*Prompt:*
Leaving out the images, please reproduce each line below exactly.

*Information provided:*
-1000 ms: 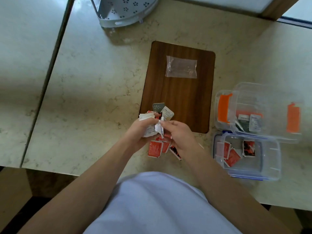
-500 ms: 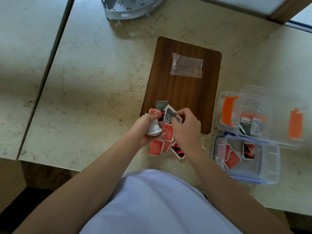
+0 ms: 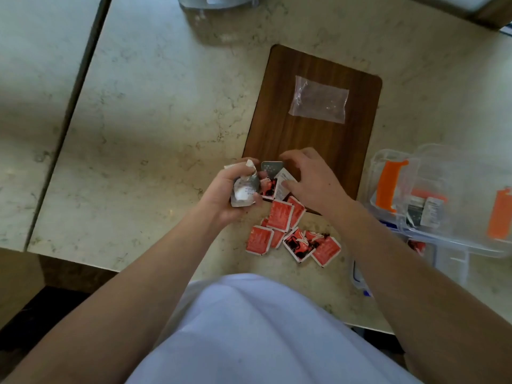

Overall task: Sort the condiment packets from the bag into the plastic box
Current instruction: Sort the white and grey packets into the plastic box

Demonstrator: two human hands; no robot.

*Worked solution:*
-1000 ms: 
-500 ms: 
+0 ms: 

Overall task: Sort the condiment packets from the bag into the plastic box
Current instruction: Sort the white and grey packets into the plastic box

Demonstrator: two human hands; no robot.

This finishes the answer.